EXERCISE: Where a record contains a picture, omit the picture and repeat the rest exactly.

(Stored dataset items)
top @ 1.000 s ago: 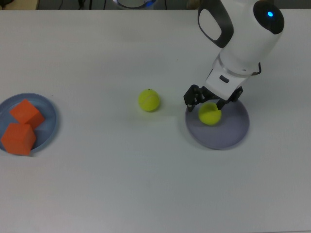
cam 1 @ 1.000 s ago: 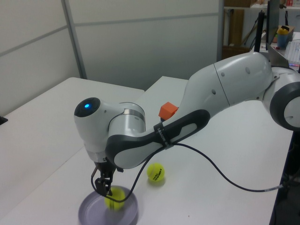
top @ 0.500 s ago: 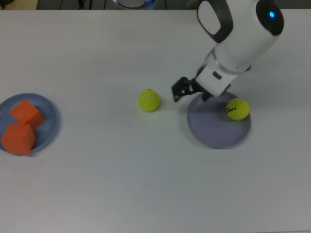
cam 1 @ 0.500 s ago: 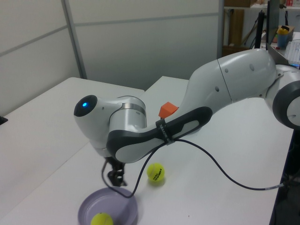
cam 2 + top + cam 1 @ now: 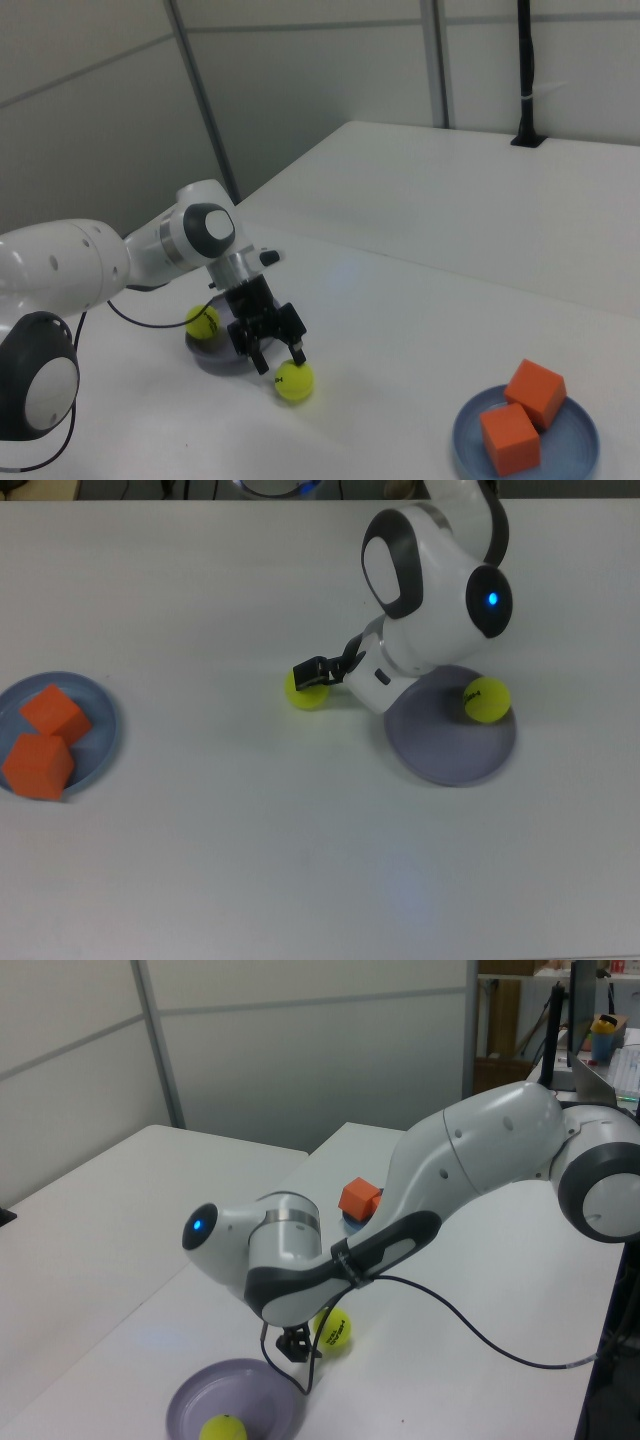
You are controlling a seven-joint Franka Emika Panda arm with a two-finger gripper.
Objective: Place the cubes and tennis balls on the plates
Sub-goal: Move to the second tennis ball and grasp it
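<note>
Leftmost in the top view, both cubes (image 5: 45, 738) sit on the blue plate (image 5: 102, 742) by the tabletop's edge. Mid-table, the gripper (image 5: 268, 346) hangs open directly above the loose tennis ball (image 5: 294, 381), fingers straddling it. Rightward, the other ball (image 5: 487, 699) rests on the lavender plate (image 5: 445, 755).

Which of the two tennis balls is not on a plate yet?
The tennis ball on the bare table, directly under the gripper. The other ball already lies on the lavender-grey plate.
</note>
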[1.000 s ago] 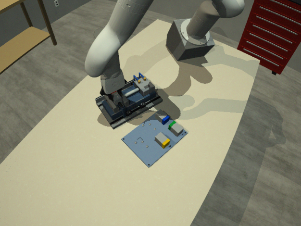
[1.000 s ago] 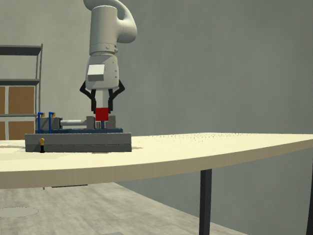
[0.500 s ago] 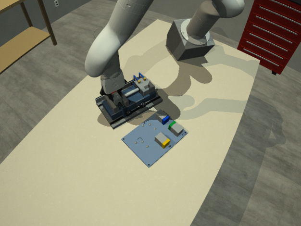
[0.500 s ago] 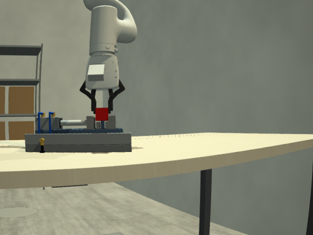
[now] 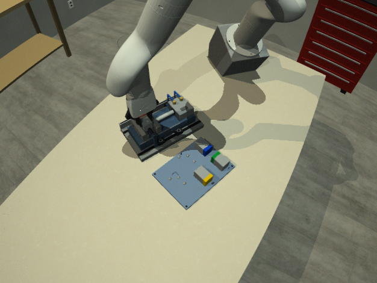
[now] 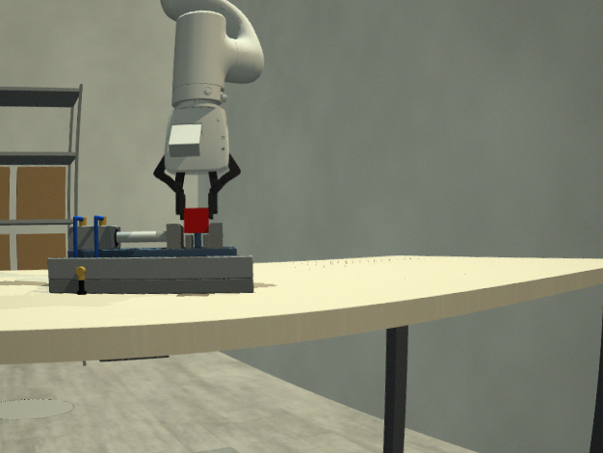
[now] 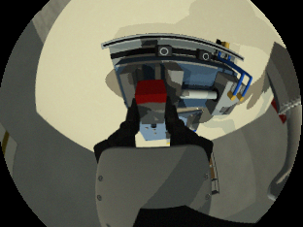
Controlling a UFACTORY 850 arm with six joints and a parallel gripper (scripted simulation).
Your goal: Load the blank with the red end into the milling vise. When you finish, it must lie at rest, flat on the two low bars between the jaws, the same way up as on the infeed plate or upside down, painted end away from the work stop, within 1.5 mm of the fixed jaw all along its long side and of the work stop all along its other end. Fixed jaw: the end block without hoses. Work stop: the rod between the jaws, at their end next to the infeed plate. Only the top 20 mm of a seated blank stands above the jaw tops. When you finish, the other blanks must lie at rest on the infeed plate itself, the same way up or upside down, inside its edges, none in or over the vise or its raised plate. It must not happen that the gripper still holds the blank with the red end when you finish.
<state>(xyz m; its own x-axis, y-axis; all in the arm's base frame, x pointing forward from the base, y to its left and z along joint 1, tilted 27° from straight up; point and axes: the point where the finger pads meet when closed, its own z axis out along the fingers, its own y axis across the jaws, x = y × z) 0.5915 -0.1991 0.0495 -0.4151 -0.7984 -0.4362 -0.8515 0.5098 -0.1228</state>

EXERCISE SOLUTION:
top @ 1.000 s ago: 
cam 1 @ 1.000 s ago: 
top @ 0.500 s ago: 
cam 1 @ 0.500 s ago: 
cam 2 + top + cam 1 @ now: 
You are controlling a seven-joint Franka Emika Panda arm with a two-finger gripper.
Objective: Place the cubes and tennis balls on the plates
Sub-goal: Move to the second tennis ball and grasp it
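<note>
Leftmost in the top view, both cubes (image 5: 45, 738) sit on the blue plate (image 5: 102, 742) by the tabletop's edge. Mid-table, the gripper (image 5: 268, 346) hangs open directly above the loose tennis ball (image 5: 294, 381), fingers straddling it. Rightward, the other ball (image 5: 487, 699) rests on the lavender plate (image 5: 445, 755).

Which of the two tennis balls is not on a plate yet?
The tennis ball on the bare table, directly under the gripper. The other ball already lies on the lavender-grey plate.
</note>
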[1.000 s ago] 
[1.000 s ago] 
[0.500 s ago] 
[0.500 s ago] 
[now] 
[now] 
[now] 
Controlling a UFACTORY 850 arm with six joints and a parallel gripper (scripted simulation).
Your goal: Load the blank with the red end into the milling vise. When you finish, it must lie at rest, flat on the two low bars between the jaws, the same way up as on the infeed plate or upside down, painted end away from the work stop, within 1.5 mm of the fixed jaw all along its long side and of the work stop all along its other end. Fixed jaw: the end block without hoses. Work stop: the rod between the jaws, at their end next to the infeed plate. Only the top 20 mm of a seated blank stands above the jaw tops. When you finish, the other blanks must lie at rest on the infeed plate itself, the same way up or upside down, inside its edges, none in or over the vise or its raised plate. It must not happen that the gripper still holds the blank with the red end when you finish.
<state>(xyz m; its own x-axis, y-axis; all in the arm's base frame, x pointing forward from the base, y to its left and z along joint 1, tilted 27° from straight up; point and axes: the point where the finger pads meet when closed, its own z axis out along the fingers, its own y axis across the jaws, x = y × z) 0.5915 -0.1991 0.0495 -0.4151 -0.7984 -0.4362 -0.8515 0.5098 -0.1228</state>

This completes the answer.